**ASSIGNMENT**
Each line of the data that mentions the string "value" needs to be identified and copied.

(Items from a data source)
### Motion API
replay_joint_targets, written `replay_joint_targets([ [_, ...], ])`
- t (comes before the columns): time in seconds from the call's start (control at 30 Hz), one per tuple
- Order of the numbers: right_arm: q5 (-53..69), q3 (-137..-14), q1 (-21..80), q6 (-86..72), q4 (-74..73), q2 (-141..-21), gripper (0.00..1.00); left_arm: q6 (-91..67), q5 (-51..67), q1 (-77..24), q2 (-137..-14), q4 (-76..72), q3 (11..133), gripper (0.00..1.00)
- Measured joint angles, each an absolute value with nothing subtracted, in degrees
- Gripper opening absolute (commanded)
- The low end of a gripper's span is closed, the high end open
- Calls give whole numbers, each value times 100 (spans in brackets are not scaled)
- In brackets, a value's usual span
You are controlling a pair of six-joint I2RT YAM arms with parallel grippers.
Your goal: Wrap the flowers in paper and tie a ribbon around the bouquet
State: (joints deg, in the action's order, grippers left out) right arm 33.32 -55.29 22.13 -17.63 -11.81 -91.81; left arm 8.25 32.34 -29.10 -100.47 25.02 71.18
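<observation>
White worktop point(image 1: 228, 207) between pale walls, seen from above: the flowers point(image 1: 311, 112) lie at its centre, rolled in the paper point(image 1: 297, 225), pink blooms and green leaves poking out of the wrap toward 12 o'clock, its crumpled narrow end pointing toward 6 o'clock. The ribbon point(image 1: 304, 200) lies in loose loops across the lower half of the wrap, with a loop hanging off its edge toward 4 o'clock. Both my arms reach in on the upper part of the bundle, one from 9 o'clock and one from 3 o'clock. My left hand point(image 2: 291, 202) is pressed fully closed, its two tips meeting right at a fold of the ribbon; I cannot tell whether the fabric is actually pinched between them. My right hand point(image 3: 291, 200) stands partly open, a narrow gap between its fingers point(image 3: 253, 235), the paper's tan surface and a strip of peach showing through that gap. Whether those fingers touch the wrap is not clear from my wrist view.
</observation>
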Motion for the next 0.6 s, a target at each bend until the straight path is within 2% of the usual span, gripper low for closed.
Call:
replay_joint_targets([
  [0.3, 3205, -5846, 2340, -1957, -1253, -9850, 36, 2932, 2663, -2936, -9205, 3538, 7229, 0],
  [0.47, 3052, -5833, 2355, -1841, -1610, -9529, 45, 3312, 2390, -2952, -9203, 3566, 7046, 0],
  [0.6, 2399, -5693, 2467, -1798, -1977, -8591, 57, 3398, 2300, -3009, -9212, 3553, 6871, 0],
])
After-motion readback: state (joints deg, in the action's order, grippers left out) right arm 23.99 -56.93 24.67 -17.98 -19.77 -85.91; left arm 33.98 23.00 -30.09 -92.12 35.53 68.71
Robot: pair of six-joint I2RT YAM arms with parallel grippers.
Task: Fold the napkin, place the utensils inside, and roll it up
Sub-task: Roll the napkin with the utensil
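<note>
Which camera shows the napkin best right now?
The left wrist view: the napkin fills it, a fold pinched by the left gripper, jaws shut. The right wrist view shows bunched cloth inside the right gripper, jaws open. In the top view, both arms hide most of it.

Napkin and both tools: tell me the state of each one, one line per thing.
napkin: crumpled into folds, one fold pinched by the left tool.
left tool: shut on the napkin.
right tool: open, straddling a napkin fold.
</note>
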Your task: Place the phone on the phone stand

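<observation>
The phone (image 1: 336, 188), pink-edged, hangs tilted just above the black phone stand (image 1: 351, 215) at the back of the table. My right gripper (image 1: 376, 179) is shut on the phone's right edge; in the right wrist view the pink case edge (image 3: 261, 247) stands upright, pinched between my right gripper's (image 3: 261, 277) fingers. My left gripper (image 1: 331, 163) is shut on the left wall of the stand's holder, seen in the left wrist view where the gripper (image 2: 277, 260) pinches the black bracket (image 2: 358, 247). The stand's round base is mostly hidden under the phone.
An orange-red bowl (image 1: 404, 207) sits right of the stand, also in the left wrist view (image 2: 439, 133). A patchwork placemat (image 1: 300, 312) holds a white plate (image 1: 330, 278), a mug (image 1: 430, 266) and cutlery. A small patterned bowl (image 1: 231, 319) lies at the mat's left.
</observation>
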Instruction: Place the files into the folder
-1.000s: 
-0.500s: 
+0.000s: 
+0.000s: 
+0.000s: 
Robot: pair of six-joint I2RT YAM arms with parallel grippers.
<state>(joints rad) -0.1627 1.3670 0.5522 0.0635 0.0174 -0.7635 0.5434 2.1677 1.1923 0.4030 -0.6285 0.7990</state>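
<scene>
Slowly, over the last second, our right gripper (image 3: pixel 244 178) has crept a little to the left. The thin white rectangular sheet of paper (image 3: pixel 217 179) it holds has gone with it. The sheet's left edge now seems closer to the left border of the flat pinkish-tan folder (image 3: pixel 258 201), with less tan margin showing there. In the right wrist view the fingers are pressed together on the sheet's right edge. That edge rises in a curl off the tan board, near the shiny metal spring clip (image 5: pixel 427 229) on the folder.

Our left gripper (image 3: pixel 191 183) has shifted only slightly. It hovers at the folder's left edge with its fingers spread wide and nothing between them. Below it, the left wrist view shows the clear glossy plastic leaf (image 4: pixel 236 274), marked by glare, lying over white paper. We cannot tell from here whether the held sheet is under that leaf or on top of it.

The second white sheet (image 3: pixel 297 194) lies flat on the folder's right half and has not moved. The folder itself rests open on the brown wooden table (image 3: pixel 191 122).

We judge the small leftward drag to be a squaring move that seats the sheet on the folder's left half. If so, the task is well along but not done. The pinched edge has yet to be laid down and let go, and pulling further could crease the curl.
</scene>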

**OUTPUT OF THE EXERCISE**
- Measured joint angles, each an absolute value with nothing subtracted, in degrees
- Calls give whole numbers, each value times 100 (spans in brackets are not scaled)
- In brackets, a value's usual span

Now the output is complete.